Renowned for its uncrowded waves and colourful coral reefs, Nusa Lembongan in Indonesia is a playground for surfers and divers. The limestone cliffs overlooking Jungut Batu village, the beach and the four main surf breaks, encompass some amazing resorts. With spectacular views down the beach and across the seaweed farms beneath the turquoise waters, this is the perfect place to source a wave. With your selection made, just drop off the rocky steps of the cliffs into the water for a ten-minute paddle out to the milder breaks, or jump in a local boat for a three-minute ride to a room of blue.
As I step from the ‘fast boat’ into the sandy waters, the air is permeated with the smell of seaweed – a first and lasting impression of my time in Nusa Lembongan, just 30 minutes by speedboat from Bali. With few roads and cars on the island, I watch as local porters collect the luggage from the shore, before everyone frantically follows in their footsteps to their respective accommodation – darting in all directions like the schools of colourful fish that I would soon discover off the shores of this idyllic island.
Jungut Batu village is basic with very little in the way of commercial distractions, apart from an array of restaurants and diving/snorkelling venues. A walk along the elevated path adjacent to the beach is an experience. Local housing, temples, and fruit sellers are in abundance, as well as scooters and bicycles nervously navigating their way between pedestrians. Hiring a scooter is a must on Nusa Lembongan. No licence is required and the roads are very quiet – unlike those on the mainland – or, alternatively, you can get a local to double you to your requested destination. There are some fantastic resorts and restaurants on the other side of the island and the beaches are spectacular.

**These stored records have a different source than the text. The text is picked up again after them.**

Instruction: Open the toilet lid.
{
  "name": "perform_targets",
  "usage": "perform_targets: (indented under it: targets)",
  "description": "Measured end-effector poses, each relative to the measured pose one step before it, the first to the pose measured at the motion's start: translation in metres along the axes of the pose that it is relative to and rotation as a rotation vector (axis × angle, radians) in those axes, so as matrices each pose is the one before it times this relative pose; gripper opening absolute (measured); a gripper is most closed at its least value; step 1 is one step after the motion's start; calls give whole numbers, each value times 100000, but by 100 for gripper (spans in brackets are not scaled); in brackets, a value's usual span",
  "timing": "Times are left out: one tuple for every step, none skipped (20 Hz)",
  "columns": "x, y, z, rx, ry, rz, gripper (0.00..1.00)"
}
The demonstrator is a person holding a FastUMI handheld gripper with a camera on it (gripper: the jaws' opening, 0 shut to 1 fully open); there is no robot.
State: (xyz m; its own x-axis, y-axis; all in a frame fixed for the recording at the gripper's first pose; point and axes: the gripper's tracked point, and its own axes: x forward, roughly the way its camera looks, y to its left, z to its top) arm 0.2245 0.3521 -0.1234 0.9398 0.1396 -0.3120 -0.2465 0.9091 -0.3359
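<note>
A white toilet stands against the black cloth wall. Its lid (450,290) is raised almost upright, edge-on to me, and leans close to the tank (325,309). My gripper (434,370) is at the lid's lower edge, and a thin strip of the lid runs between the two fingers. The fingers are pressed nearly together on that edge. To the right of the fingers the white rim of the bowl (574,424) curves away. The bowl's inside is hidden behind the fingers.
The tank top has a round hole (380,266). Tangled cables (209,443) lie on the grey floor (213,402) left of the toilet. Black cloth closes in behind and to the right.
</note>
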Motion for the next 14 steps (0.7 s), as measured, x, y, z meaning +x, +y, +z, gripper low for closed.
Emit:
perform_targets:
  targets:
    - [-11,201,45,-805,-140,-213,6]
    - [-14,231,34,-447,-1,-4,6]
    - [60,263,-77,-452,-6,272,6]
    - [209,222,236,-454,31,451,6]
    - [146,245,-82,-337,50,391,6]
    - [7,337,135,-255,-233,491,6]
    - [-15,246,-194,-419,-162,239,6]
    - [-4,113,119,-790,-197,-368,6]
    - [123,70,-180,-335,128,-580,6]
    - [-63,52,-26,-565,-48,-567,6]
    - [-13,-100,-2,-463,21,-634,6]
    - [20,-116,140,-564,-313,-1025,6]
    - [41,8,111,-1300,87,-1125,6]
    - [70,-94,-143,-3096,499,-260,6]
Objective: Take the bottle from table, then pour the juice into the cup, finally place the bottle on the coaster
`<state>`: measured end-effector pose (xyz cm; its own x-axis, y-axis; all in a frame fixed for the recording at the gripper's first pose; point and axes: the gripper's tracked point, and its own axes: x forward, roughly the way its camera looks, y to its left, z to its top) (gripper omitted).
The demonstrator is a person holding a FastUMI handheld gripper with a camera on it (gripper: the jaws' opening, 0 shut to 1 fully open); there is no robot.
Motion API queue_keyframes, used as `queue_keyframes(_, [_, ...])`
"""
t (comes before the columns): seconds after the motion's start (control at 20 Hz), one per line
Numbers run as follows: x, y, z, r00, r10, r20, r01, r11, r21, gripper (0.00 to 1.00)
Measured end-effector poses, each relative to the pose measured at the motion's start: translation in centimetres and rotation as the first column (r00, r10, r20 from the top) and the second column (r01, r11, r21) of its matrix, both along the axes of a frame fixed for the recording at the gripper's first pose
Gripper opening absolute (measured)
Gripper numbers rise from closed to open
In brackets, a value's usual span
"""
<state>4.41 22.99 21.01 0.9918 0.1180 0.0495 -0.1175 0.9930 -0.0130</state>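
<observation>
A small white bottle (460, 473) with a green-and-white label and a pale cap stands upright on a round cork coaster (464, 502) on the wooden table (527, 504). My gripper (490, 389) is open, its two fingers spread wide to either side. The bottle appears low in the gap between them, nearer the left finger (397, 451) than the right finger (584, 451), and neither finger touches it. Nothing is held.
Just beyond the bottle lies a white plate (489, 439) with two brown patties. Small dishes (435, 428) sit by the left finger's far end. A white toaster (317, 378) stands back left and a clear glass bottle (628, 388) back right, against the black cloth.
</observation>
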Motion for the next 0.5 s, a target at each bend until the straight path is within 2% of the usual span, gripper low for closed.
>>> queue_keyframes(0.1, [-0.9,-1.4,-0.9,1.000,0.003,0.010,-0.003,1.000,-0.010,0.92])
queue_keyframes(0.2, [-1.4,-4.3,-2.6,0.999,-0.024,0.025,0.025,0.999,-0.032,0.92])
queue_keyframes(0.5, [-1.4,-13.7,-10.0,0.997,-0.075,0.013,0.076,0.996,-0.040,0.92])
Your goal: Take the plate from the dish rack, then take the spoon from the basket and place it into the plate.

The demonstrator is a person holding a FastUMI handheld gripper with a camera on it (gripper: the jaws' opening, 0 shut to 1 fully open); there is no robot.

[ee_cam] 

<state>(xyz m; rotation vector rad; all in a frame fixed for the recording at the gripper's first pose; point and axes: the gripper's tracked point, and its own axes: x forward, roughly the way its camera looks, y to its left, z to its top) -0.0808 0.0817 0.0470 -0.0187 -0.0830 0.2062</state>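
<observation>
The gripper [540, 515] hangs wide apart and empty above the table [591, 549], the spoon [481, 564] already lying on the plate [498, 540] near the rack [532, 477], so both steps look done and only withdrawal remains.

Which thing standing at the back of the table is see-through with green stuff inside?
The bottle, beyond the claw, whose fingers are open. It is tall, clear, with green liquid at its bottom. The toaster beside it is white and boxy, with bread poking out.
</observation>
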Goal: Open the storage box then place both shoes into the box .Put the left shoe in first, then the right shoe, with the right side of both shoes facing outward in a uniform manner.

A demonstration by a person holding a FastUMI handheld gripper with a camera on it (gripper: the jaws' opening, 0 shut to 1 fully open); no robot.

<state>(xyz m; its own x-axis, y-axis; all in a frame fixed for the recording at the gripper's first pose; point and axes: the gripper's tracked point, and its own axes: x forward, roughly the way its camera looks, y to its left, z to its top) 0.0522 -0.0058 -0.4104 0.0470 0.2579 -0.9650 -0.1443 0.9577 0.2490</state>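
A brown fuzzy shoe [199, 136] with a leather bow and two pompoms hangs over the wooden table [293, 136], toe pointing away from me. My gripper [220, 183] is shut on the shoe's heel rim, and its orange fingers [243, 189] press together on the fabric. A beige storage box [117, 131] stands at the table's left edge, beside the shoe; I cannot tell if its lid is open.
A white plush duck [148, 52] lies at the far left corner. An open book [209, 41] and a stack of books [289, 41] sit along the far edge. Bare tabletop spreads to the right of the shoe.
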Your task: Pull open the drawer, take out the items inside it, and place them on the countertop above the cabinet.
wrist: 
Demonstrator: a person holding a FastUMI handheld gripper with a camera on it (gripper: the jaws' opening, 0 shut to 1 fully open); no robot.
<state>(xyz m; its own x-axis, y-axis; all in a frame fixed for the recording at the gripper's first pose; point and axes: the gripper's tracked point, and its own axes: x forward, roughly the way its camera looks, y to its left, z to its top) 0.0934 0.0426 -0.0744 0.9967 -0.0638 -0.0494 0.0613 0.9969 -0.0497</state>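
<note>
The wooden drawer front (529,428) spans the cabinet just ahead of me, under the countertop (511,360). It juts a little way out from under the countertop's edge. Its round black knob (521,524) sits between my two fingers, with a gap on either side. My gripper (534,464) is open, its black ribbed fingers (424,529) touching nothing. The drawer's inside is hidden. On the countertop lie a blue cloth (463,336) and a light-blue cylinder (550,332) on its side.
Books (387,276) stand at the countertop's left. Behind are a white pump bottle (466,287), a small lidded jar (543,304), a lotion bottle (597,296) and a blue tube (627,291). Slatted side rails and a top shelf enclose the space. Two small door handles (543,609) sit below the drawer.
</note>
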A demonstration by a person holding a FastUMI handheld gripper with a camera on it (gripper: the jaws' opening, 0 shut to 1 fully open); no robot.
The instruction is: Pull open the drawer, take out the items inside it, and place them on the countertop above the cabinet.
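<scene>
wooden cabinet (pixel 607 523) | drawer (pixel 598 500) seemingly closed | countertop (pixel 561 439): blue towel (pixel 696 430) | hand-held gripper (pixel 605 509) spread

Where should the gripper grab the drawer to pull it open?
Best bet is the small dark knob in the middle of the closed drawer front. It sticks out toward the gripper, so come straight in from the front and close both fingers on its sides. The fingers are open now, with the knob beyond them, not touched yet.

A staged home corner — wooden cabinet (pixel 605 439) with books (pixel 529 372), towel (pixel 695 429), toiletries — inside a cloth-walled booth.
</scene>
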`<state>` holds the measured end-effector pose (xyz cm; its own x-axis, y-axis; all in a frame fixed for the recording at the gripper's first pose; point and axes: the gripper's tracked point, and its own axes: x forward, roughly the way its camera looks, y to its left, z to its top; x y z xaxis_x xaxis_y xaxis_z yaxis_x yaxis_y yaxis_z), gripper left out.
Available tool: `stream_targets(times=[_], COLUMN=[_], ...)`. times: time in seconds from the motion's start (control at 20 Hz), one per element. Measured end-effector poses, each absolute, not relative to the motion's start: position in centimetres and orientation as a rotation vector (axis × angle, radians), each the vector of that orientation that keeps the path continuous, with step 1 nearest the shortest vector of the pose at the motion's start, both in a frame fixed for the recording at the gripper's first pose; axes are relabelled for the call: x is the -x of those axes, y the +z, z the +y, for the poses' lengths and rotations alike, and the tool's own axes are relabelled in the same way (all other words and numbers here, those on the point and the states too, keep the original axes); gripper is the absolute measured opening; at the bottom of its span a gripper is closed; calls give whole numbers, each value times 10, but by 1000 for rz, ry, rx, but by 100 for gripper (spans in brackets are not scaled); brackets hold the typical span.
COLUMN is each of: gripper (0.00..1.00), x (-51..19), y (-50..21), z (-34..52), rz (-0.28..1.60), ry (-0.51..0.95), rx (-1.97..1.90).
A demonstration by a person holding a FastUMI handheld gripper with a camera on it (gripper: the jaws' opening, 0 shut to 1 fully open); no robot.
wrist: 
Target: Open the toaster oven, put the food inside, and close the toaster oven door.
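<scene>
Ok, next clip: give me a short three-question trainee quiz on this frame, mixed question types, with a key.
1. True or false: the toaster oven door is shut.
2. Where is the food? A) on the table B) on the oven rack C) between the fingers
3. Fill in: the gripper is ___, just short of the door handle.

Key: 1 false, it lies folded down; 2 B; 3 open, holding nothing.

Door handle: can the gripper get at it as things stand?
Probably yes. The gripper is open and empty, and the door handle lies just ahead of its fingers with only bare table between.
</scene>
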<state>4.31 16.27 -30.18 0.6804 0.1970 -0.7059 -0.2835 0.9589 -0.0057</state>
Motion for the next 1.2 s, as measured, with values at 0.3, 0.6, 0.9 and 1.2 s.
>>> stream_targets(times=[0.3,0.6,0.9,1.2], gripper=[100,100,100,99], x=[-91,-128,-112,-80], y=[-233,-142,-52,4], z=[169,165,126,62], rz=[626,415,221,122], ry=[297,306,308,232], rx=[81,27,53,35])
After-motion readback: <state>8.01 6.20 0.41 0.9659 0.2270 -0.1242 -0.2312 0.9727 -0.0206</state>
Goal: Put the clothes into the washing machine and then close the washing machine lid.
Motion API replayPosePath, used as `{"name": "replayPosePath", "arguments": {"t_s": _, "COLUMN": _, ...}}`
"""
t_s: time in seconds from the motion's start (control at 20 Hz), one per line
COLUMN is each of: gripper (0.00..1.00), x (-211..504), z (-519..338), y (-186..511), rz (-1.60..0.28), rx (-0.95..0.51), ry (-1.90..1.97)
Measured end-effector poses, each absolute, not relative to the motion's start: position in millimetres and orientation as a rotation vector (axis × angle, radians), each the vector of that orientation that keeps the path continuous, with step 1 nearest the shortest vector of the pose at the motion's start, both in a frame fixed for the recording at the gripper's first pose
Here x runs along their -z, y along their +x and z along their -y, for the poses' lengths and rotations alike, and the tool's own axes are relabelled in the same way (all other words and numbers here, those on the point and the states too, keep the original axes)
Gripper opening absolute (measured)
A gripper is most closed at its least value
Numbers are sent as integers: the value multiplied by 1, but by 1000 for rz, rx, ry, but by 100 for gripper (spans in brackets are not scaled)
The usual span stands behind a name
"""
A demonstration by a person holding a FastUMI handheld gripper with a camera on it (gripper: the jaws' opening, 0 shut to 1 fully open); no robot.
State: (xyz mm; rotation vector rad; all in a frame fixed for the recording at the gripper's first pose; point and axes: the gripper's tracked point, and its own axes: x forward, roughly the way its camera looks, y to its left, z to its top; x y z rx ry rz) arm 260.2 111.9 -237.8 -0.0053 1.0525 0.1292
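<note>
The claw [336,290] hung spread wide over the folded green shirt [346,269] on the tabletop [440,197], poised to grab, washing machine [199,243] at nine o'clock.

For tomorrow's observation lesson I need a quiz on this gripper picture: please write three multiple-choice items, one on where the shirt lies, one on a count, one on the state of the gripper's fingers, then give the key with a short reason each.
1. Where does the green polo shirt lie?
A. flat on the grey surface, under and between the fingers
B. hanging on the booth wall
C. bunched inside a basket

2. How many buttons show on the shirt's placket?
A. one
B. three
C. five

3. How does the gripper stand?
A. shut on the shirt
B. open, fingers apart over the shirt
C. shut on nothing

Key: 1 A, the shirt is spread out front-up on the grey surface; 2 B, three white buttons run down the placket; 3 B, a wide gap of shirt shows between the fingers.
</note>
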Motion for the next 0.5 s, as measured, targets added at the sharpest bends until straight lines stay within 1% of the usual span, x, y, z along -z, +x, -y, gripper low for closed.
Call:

Atop my scooter, with a map in hand, I set out from the village and follow the one road on the island that pretty much does a loop around its edges. I find myself riding through the larger Lembongan Village, which embodies the charm of traditional Balinese life, and is rich with culture. Kids are playing in the streets with whatever rock or stick they have found, washing drapes across lanes between rocky architecture, and daily spiritual offerings line each doorway. Further along the road, Dream Beach is just that, with overhanging cliffs to escape the sun’s rays, and palm trees flowing in the breeze, not to forget the azure blue water lapping up onto the crystal white sand. Nusa Lembongan is linked to a neighbouring island, Nusa Ceningan, by a bright yellow suspension bridge that is an experience in itself to cross. It is pedestrian width and, with every rotation of the scooter’s wheels, the old timber planks wobble frantically. Losing your balance for just a moment could easily result in you and your scooter ending upside-down in the ocean.
Across the bridge on Nusa Ceningan, life is even simpler. The smell of drying seaweed in the air is still rife and houses are more like huts. Following the signs leads me to a cliff-jumping area where, for just $5, I can jump – no, actually, leap – three times off a 25-metre-high limestone cliff into the most amazingly blue waters I have ever seen. I wonder whether that fee includes emergency evacuation if necessary. (It’s a crucial thought that may save me some pain, as the next day I witness some very purple bottoms, a result of that leap of faith.) For those of us choosing to postpone the adrenaline rush, the cliff is dotted with umbrella-clad tables where we soak up a gloriously colourful sunset, while perched above the crashing waves with a tropical drink in hand.
With New Year approaching, the local markets are overflowing with kembang api, or Indonesian fireworks. Fireworks are an evening ritual during the festive season, with locals as well as resorts competing for the best display to light up the sky along the shore. The hotel staff are insistent on assisting with my explosive purchases, but also prove that they don’t hesitate to be first to get out of the line of fire!
Nusa Lembongan is well known for its vast underwater wildlife, including a rare sunfish, or Mola Mola, and resident gigantic Manta Rays. There aren’t too many dive sites in the world that can boast the presence of the magnificent Mola Mola, but if you see a large, almost flat awkward-looking creature with a large dopey-eyed head equipped with long sweeping fins, you’re in the right place.
The seasons are not on my side, so I am not lucky enough to see these on my drift dives. But the abundance of marine life – including graceful turtles, coral beds with anemones that dance in a rhythmic motion, and the drop-off walls to the ocean’s floor – take my breath away.
While the unique aroma of seaweed on Nusa Lembongan isn’t the most pleasant, the island’s lack of commercial influences and the potential of a future encounter with a Mola Mola and Manta Ray are irresistible, and I know I will be returning to its waters soon.